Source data
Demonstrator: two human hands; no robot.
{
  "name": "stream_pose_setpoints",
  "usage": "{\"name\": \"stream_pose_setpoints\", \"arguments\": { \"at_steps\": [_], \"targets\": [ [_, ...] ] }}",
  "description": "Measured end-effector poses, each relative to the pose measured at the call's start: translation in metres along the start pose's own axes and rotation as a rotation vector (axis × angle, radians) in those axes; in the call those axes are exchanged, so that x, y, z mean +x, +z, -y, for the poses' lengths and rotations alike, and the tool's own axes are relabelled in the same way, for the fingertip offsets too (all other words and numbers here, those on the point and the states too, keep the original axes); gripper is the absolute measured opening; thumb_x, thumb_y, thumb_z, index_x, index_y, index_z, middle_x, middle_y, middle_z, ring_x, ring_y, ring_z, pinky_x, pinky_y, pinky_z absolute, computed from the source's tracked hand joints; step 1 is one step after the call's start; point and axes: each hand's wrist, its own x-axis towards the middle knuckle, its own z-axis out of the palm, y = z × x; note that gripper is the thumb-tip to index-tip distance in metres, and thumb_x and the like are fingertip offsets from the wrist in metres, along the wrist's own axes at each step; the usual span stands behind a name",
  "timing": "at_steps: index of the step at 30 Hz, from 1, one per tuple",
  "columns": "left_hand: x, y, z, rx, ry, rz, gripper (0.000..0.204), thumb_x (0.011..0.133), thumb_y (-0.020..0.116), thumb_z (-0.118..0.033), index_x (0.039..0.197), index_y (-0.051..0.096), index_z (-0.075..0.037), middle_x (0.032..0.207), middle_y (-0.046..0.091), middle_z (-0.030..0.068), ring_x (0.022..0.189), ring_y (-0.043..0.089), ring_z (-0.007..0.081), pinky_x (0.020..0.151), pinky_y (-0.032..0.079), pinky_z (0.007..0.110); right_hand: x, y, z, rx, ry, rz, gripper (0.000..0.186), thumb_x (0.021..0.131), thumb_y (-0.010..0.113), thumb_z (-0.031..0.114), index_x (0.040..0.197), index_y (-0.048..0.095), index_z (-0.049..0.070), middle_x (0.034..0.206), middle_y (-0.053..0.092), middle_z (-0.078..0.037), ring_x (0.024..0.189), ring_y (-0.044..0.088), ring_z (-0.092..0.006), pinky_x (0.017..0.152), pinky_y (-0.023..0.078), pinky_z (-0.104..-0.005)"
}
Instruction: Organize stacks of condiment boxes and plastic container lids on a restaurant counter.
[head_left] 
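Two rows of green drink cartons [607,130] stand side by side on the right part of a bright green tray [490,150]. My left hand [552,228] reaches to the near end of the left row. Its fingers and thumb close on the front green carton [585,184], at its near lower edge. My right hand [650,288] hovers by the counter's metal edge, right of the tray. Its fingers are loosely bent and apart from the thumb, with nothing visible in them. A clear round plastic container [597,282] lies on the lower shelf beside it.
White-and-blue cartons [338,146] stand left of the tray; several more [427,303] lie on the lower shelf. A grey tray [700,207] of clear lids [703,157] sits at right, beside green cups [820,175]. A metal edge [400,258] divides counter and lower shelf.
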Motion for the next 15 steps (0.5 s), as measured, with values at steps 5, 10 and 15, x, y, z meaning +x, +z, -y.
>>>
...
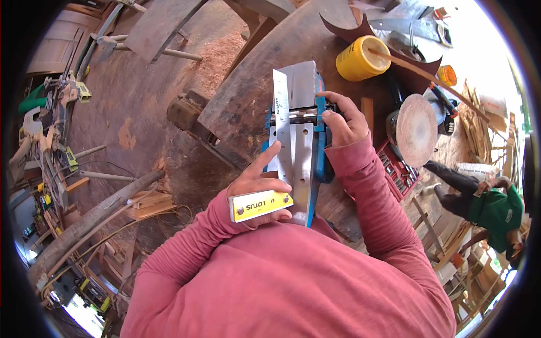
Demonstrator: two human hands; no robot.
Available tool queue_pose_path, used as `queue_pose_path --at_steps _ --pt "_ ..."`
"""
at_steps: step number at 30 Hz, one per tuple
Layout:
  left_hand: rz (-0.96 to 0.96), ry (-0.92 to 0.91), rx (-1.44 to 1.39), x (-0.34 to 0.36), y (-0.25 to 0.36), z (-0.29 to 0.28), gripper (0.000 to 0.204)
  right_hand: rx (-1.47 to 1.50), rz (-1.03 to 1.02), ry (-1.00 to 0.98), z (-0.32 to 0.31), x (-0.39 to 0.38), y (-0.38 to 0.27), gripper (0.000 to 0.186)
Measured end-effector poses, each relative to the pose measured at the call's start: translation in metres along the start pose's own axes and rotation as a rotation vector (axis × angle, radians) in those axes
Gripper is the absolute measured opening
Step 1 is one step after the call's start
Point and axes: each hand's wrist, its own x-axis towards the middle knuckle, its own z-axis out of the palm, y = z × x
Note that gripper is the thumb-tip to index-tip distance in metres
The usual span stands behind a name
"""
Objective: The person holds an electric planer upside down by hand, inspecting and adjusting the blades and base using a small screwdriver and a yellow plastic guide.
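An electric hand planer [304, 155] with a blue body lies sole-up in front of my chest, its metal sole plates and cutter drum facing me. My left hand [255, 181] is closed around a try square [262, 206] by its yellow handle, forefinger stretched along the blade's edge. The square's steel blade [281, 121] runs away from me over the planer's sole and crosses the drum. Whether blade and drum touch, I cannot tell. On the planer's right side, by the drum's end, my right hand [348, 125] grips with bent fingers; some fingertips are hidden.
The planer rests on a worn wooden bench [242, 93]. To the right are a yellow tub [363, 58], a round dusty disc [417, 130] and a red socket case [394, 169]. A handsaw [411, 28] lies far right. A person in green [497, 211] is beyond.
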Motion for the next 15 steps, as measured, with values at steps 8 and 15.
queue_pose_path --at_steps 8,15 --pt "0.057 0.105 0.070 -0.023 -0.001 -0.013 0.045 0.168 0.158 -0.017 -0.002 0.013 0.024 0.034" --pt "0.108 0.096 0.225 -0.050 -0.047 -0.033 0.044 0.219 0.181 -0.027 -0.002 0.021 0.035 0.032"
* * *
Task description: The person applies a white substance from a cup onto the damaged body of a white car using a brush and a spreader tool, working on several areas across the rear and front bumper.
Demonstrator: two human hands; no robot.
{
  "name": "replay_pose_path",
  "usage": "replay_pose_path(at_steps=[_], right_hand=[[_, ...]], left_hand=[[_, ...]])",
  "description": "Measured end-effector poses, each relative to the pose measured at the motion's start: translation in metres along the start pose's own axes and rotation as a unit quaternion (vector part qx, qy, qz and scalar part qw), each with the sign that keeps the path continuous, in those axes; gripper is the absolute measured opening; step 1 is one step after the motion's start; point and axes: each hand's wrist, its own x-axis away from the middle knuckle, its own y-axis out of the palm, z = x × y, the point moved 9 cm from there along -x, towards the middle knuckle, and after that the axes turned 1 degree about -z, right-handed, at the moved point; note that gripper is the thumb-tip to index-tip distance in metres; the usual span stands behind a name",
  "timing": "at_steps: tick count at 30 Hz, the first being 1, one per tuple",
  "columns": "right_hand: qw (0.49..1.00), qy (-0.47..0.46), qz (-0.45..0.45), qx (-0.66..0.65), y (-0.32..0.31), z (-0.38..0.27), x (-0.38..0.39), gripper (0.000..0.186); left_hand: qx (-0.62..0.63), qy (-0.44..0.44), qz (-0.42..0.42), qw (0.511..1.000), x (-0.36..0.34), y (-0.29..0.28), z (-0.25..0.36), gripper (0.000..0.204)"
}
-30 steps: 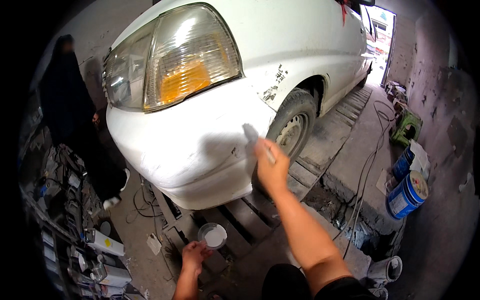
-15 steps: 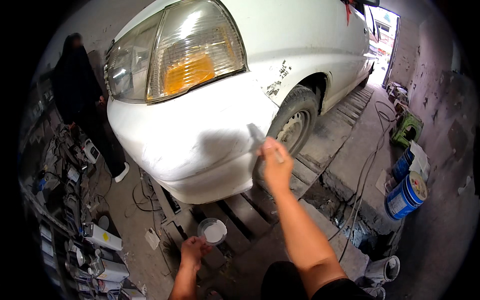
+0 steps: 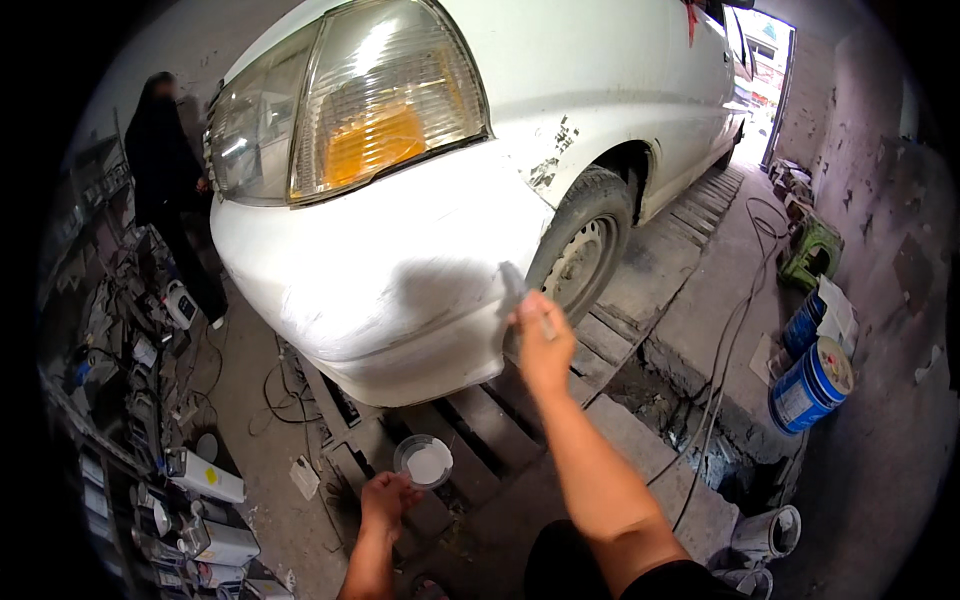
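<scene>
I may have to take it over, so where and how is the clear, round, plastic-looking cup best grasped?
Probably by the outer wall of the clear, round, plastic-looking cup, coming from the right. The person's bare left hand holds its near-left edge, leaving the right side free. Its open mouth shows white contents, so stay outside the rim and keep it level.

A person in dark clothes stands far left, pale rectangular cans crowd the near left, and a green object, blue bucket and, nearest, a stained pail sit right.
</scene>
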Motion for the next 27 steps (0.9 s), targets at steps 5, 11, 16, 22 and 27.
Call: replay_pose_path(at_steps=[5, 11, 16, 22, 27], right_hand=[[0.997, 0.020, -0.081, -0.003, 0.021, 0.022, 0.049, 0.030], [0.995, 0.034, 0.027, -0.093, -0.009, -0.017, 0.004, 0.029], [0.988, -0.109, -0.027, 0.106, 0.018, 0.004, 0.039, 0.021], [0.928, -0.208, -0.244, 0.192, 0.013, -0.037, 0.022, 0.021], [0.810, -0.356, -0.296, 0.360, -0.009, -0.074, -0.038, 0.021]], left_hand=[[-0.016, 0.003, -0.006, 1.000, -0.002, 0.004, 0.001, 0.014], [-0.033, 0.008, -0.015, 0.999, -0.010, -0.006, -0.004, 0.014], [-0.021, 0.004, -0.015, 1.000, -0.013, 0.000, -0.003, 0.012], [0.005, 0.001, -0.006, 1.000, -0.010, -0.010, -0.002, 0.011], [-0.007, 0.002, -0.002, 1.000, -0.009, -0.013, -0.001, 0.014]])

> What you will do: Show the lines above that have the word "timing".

> Expected output:
  "timing": "at_steps: index of the step at 30 Hz, from 1, one per tuple",
  "timing": "at_steps: tick count at 30 Hz, the first being 1, one per tuple",

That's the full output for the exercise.